The last morning in Casablanca before the train to Marrakesh found us at our now-traditional café, The Casablanca (of course), for coffee and the freshly-squeezed mélange of orange, grapefruit and mango. Its walls are covered with the ubiquitous portraits of Humphrey Bogart and Ingrid Bergman, as well as an oddly-placed Edward Hopper print (Nighthawks, of course). The café has nothing to do with the film, with no piano in sight, only hawking gestures towards the idea of the film, as well as the strongest coffee in town.

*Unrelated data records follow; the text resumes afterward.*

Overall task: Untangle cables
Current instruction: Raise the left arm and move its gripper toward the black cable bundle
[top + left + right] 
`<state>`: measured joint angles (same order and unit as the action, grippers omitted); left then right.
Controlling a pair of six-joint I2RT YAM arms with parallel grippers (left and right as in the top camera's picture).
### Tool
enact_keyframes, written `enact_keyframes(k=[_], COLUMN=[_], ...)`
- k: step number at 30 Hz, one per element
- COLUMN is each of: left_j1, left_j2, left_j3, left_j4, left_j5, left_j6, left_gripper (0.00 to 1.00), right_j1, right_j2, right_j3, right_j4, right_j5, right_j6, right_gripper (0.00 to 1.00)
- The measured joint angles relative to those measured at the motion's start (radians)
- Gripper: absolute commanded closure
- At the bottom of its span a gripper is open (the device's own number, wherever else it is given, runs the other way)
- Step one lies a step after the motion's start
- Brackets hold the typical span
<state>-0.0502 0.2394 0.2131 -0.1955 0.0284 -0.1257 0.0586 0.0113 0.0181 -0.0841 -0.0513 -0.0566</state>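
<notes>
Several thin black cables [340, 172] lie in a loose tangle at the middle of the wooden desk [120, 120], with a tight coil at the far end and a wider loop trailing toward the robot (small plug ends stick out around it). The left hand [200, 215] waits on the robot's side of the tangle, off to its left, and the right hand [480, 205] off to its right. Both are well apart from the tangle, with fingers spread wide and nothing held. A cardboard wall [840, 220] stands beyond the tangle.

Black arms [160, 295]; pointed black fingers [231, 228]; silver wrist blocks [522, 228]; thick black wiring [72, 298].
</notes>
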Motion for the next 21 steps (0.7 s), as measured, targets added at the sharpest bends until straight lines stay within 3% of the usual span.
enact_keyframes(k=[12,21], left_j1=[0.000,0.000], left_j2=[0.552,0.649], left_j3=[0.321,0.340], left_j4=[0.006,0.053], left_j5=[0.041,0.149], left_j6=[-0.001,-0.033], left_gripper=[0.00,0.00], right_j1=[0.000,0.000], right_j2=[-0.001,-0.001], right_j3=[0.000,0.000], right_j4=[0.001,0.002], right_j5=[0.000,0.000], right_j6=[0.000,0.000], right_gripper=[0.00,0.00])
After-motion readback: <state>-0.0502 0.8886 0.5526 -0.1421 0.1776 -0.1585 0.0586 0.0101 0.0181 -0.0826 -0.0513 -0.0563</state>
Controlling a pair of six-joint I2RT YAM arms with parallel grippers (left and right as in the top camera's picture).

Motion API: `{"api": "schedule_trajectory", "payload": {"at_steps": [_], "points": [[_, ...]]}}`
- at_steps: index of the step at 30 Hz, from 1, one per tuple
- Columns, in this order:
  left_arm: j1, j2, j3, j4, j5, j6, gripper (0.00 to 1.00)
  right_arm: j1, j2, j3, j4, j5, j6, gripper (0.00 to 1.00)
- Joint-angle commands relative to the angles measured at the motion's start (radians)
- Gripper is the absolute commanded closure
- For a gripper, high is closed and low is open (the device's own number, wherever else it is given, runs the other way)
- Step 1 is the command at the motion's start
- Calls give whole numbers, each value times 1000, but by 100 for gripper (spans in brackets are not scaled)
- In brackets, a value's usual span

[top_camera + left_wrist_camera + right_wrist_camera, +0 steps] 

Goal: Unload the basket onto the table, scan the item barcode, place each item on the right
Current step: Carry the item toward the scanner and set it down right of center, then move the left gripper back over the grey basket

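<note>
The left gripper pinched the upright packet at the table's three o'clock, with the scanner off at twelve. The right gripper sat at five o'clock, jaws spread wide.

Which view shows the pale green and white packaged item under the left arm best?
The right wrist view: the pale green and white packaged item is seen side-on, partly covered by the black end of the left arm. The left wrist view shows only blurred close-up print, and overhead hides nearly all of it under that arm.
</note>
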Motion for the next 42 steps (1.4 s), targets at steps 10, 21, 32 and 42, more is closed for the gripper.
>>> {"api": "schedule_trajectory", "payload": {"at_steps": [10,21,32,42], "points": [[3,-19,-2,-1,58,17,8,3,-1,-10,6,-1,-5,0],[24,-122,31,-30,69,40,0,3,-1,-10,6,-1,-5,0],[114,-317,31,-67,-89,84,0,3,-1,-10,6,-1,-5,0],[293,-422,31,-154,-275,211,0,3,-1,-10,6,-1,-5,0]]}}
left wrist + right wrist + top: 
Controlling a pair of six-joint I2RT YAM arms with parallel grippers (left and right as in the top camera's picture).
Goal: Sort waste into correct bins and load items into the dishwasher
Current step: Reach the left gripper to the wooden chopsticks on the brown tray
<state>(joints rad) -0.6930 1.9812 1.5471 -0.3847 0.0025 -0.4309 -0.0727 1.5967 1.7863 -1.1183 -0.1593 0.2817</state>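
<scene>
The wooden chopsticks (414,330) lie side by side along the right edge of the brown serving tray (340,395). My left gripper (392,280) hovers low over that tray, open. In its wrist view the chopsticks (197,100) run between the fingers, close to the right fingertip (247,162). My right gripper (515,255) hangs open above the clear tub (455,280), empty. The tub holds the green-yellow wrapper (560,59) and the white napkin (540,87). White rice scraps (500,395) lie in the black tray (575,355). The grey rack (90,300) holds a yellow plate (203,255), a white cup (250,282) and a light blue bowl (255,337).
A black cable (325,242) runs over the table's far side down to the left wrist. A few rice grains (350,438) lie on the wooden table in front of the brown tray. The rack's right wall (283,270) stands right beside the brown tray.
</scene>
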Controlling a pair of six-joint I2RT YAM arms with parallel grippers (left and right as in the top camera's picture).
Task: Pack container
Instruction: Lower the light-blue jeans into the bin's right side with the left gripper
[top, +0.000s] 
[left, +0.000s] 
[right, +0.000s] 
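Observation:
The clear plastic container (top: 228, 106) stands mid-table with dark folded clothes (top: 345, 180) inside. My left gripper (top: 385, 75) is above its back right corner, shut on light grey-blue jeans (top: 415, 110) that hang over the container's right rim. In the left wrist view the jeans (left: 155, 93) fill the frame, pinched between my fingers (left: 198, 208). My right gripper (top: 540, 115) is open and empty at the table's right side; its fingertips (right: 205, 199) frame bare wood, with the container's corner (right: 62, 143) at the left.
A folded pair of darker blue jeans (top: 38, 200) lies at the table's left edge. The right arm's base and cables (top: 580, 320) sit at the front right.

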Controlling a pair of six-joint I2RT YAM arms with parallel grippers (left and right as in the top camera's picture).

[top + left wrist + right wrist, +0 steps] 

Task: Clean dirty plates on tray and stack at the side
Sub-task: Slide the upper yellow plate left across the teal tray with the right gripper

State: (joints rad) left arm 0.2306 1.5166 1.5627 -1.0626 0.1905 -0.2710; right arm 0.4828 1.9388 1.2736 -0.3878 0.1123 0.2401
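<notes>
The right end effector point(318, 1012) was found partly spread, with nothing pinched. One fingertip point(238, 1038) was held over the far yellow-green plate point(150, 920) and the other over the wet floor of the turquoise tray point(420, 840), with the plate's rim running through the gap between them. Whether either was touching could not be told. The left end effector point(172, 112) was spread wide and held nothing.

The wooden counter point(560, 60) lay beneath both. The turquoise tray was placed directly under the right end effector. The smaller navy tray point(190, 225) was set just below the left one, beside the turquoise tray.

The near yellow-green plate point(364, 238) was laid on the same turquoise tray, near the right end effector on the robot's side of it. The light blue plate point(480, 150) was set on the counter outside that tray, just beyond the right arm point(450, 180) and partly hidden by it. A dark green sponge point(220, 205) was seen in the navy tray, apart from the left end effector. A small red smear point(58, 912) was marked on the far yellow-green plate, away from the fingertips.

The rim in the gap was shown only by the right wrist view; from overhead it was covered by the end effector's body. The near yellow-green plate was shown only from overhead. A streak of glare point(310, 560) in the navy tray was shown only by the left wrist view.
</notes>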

Yesterday found us at the Jewish Museum, the only museum in Casablanca, which is also the only Jewish museum in the Islamic world. It is an exploration of the balance that does not always come from tolerance, survival and oppression. The museum is committed to salvaging the monuments and synagogues which are the vestigal testaments to the 2,000 years of Moroccan Jewish history. It follows the fluctuations in history of Jews in Morocco, from a once-thriving population in the hundreds of thousands to less than 12,000 today. It gives voice to the Jews who were first welcomed in Morocco after they were driven out of Spain in 1492 and Portugal in 1496, through the period of Moulay Rashid, the Moroccan leader united the separate parts of Morocco into a single state, but tore down the synagogues in the 17th century. It documents the mass exodus of Moroccan Jews who left for Israel after its creation, fleeing the after-effects of the colonialist Nazi-controlled French Vichy government. The museum speaks of tragedy, but it also speaks of the richness and hybridity of the Rabbinic and Talmudic literatures, philosophy and poetry in so many languages: Arabic, Berber, Spanish, Judeo-Arabic, Judeo-Spanish, French, and English.

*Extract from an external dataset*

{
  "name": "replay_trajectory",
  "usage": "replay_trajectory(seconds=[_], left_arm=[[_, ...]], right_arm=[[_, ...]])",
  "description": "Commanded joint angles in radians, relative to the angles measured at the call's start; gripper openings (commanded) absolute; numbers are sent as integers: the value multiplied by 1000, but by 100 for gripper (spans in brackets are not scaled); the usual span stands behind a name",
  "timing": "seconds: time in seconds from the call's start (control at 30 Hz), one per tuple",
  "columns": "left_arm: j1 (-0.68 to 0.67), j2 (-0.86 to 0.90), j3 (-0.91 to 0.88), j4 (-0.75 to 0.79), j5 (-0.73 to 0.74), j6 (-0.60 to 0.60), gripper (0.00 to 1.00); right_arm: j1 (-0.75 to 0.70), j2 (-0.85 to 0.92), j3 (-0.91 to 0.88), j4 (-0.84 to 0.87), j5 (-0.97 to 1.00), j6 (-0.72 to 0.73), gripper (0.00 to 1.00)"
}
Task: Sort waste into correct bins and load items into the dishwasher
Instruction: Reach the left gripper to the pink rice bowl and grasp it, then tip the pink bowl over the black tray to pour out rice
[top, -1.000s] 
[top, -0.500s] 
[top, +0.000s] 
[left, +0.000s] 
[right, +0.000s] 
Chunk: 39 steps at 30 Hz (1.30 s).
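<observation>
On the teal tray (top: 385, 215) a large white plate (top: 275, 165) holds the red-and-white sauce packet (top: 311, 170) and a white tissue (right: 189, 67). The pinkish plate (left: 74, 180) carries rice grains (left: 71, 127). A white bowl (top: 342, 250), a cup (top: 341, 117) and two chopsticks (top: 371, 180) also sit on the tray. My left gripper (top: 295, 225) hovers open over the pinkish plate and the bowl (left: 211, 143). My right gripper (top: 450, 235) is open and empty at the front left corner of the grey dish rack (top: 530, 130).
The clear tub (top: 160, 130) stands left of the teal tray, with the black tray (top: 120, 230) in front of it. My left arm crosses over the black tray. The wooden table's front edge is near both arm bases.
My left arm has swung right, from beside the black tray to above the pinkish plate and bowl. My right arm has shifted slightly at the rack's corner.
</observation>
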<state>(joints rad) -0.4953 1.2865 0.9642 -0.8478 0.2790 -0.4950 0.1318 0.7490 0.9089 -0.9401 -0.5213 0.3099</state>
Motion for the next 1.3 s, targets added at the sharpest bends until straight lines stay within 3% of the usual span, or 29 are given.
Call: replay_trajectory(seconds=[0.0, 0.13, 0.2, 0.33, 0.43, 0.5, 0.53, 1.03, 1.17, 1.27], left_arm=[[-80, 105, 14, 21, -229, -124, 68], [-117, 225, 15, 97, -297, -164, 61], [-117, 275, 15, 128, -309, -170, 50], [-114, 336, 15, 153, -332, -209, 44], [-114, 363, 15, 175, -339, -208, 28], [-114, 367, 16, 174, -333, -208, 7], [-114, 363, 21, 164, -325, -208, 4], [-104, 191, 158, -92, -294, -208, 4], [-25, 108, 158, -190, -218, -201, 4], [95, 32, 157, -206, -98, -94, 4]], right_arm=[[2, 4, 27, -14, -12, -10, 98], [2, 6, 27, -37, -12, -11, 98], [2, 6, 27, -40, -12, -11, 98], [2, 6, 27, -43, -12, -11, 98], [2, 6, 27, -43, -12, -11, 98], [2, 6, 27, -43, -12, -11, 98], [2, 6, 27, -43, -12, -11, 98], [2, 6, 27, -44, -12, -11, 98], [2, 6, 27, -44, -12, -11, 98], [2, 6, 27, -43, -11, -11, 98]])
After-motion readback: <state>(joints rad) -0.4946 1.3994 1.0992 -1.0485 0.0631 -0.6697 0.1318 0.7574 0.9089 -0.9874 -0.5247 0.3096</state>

The museum is on the outskirts of town, the liminal edges of the city. The only way of reaching it is with a taxi, the driver asking us why we would want to go there. Even the voyage of getting there, the short twenty minutes through the various neighborhoods which serve as Morocco's economic and business hubs, was almost as informative as the museum itself. The layers of the changing town were echoed in the ornamental birds that sat on the edges of the ancient, traditional Moroccan Hannukah candles that through the years have now morphed into crescent moons.